Non sono contrario alla religione in sé, né la considero l’oppio o chissà cosa dei popoli, anzi. Dico solo che sono troppo poche, e per troppo poche non intendo dire che quelle esistenti sono insufficienti in contenuto o carenti in qualcosa, ma voglio dire che ognuno può scoprire e realizzare la propria spiritualità, la propria religione, la propria unicità. Ognuno dovrebbe scoprire e realizzare il mezzo più consono per sé per realizzare la Coscienza del supremo Sé, perché questo intendo per religione, per spiritualità. Nell’uomo è innato lo stimolo ad auto-realizzarsi. E questo stimolo-istinto, assieme a quello di conservazione di sé e della specie, rendono unico l’individuo tra i simili, ed è al di là del dover accettare o accontentarsi delle rivelazioni, saggezze, esperienze e convinzioni altrui. La mia non vuole essere una critica alle rivelazioni conosciute ma vuole essere una riflessione sulle forti pressioni a cui l’individuo è sottoposto: quelle del conscio collettivo innanzi tutto su quello individuale, quelle del potere precostituitosi in tali religioni, quelle della superficialità, dell’ignoranza, dell’apatia, della comodità di trovare qualcosa di già pronto e condiviso da tanti altri. Se mi consentite il confronto, le religioni sono un po’ come la lingua, la cultura, o la cucina: italiana, indiana, messicana, cinese, ecc., ecc.. Tutte le varie “cucine”, ad esempio, sono espressioni di microclimi e micro-esperienze diverse, denotano e caratterizzano uno stile di vita, usi e costumi differenti, di un collettivo formatosi, più o meno grande, in modo diverso rispetto ad altri. Queste varie diversità non dovrebbero mai precludere o interferire comunque su quella individuale.

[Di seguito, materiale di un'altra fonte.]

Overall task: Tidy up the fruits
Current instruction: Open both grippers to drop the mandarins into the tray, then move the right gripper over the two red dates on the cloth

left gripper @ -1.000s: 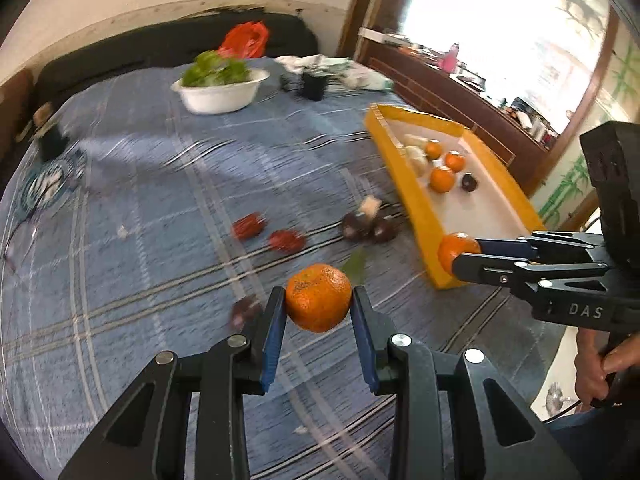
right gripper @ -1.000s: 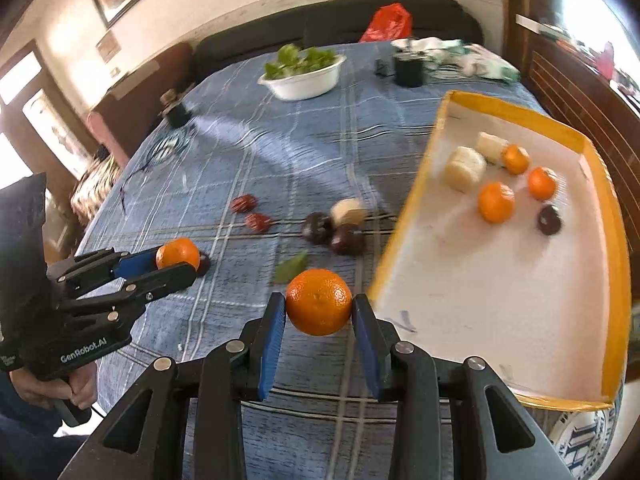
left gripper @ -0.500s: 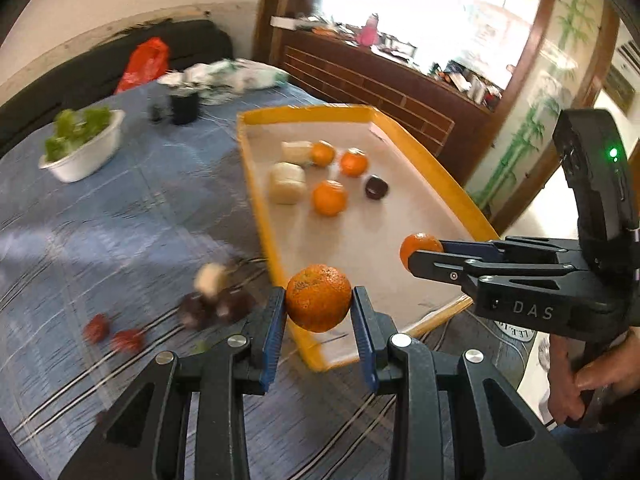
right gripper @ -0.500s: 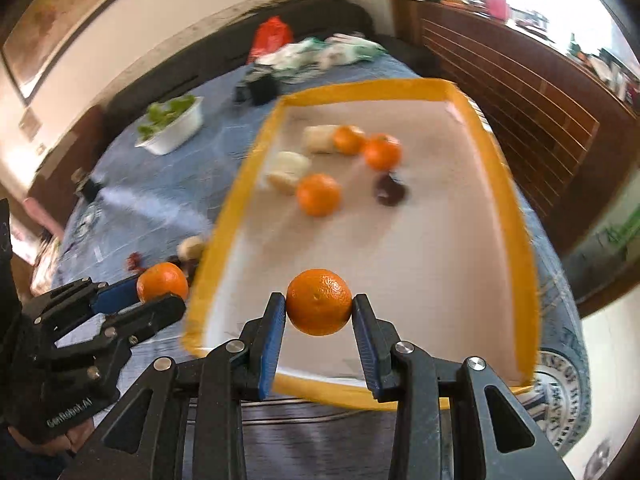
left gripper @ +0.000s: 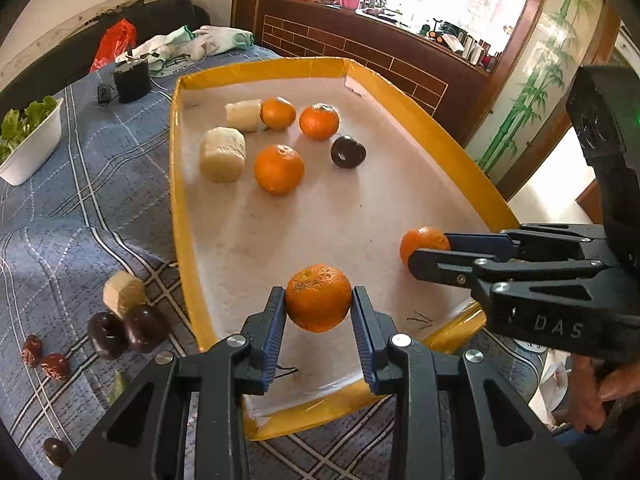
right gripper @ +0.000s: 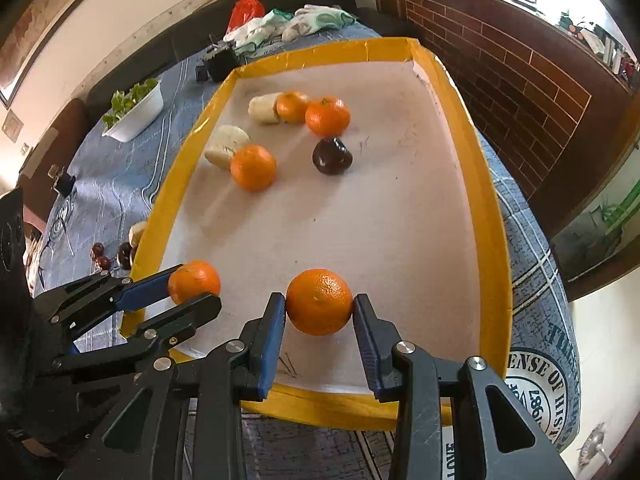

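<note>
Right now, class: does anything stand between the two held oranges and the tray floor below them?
Nothing visible does. The left gripper's orange and the right gripper's orange hang over bare tray; the fruit already inside lies farther back.

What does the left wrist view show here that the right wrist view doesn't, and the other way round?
Only the left wrist view shows the person's hand on the right gripper's handle, and a dark fruit alone at the cloth's near edge.

Only the right wrist view shows the round printed emblem on the cloth beside the tray.

Both show the yellow-rimmed tray holding three oranges, two pale chunks and one dark fruit, the left gripper and the right gripper each holding an orange over it, and the salad bowl.
</note>
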Demonstrator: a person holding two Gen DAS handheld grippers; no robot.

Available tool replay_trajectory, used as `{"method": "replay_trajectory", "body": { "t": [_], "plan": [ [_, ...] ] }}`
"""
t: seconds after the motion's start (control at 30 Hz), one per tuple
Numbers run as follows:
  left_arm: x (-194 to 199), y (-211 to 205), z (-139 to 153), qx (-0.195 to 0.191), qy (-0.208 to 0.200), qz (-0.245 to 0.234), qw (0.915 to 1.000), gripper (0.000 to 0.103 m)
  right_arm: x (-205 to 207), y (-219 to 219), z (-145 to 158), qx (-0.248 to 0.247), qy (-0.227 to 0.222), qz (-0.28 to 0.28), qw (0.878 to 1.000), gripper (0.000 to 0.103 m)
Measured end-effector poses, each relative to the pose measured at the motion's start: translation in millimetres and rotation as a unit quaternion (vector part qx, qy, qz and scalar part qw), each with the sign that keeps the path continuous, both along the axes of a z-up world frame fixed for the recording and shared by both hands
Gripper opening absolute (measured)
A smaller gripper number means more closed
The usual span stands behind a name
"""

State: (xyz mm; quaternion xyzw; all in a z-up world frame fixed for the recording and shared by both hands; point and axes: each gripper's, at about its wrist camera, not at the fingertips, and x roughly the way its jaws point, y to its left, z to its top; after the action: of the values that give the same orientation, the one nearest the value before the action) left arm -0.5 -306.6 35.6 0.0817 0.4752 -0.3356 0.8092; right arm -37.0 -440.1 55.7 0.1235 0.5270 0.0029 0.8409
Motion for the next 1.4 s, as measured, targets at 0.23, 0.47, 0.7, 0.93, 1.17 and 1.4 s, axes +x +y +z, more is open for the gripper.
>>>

Andrebbero considerate in questo modo, punti di partenza e non traguardi assoluti. Ci si dimentica che ognuno ha comunque il suo modo e i suoi limiti di cucinare, i suoi gusti, la sua voglia più o meno spiccata di sperimentare e di andare oltre la classica ricetta. Il microclima più unico che raro, quello più sconosciuto, la cucina da inventare o reinventare e la religione da seguire e realizzare rimaniamo sempre noi stessi.

Es, io, ego, super-ego

Tutti questi termini della psicologia analitica si devono intendere al “come” si costituisce la personalità dell’individuo. Questa non definisce un “chi”, che è la coscienza di essere pura e semplice che ognuno deve scoprire – il cosiddetto io sono -, ma è il come il dito (la persona nella sua totalita di mente-corpo) indica la luna (la coscienza) – usando il classico modo dire.

Mentre i più guardano al dito come a se stessi in sostanza si tratta invece dell’esperienza mentale preconscia, conscia e subconscia associata alla stessa “esperienza” di essere, al corpo, agli altri e al mondo di ciò che in realtà è la coscienza di essere, la quale è al di là di ogni possibile esperienza.